Surveillance du CO₂ et contrôle des infections : un nouveau front dans la prévention des maladies transmises par voie aérienne

Surveillance du CO₂ et contrôle des infections : un nouveau front dans la prévention des maladies transmises par voie aérienne

Dans les hôpitaux, la lutte contre les infections est constante et de plus en plus complexe. De la désinfection des surfaces aux politiques d'EPI, les équipes de contrôle des infections travaillent sans relâche pour réduire les risques de transmission. Mais si les protocoles d'hygiène des mains et de stérilisation sont visibles et bien compris, l'un des outils les plus négligés de la prévention des infections est l'air pur.

La surveillance du dioxyde de carbone (CO₂) s'impose comme un allié précieux dans la lutte contre les infections. Les stratégies hospitalières en matière de CO₂ sont importantes, notamment dans les zones à forte occupation ou mal ventilées, où les agents pathogènes aéroportés peuvent s'accumuler. En utilisant les niveaux de CO₂ comme indicateur de l'efficacité de la ventilation, les hôpitaux peuvent mieux gérer la qualité de l'air et la transmission des maladies.

Pourquoi le CO₂ est important pour le contrôle des infections

Le lien entre la ventilation et le virus

La transmission aérienne de maladies comme la COVID-19, la grippe, le VRS et même la tuberculose a suscité un regain d'intérêt pour la qualité de la circulation et de la filtration de l'air hospitalier. Si les filtres HEPA et la stérilisation UV dans les conduits sont utiles, ils ne servent à rien si l'air n'est pas suffisamment circulé.

C'est là que Surveillance du CO₂ dans les hôpitaux devient vitale.

Les humains expirent du CO₂ à chaque respiration. Dans un espace clos, des niveaux élevés de CO₂ suggèrent que l'air expiré y reste plus longtemps qu'il ne le devrait, tout comme les agents pathogènes potentiels en suspension dans l'air. Lorsque les concentrations de CO₂ dépassent 1,000 XNUMX parties par million (ppm), c'est souvent un signe précoce d'une mauvaise circulation de l'air frais.

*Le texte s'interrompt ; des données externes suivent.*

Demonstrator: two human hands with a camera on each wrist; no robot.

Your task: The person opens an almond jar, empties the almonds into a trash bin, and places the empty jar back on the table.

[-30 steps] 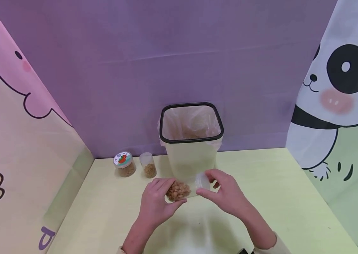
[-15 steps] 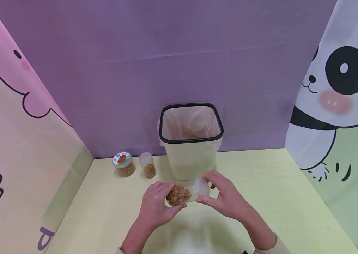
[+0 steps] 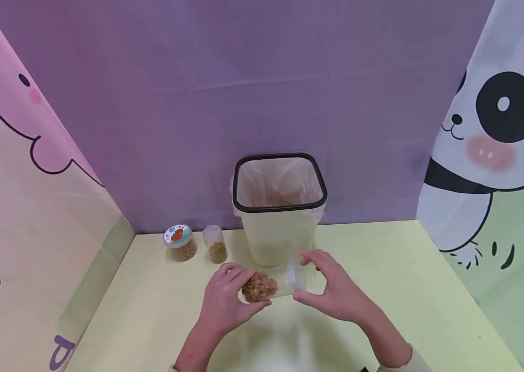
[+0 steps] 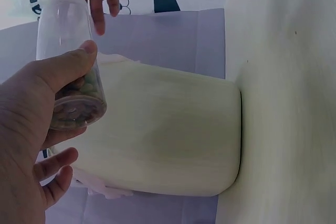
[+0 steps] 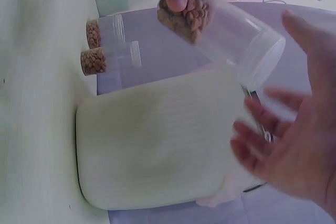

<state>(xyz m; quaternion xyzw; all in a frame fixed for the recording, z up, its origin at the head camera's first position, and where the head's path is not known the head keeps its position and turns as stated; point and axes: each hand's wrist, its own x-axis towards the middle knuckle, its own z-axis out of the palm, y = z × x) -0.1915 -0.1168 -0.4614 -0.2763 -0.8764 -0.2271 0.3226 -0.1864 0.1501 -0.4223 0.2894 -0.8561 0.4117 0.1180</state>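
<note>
Two closed containers stand upright at the left, on the pale surface: a labelled jar and, just beside it, a plain jar, each partly filled with brown bits.

Next comes the left hand, its fingers pinching the base end of a larger jar between thumb and fingertips. That jar is held up off the surface, lying almost level, with its brown pieces gathered at the gripped end. Behind it stands the bin, black-rimmed and lined with a thin bag.

At the jar's right end sits the clear lid. Half a second ago the right hand had hold of this lid; now its fingers are spread around it, and the right wrist view shows a gap, with some blur on the fingers.

The lid looks to be on yet, so the pieces remain enclosed. This seems a pause between turns of the lid, perhaps a change of grip, though whether the lid has loosened cannot be told.
</note>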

Le risque d'infection n'est pas uniforme selon les espaces

De nombreux hôpitaux privilégient le contrôle des infections dans les zones évidentes : blocs opératoires, unités de soins intensifs et unités d'isolement à pression négative. Mais les agents pathogènes ne suivent pas les plans d'étage. Les salles d'attente, les salles de repos du personnel, les placards à fournitures et même les bureaux administratifs peuvent abriter des dangers invisibles lorsque la ventilation est insuffisante.

La surveillance du CO₂ dans ces zones « non cliniques » peut révéler des zones à haut risque que les politiques traditionnelles de contrôle des infections négligent.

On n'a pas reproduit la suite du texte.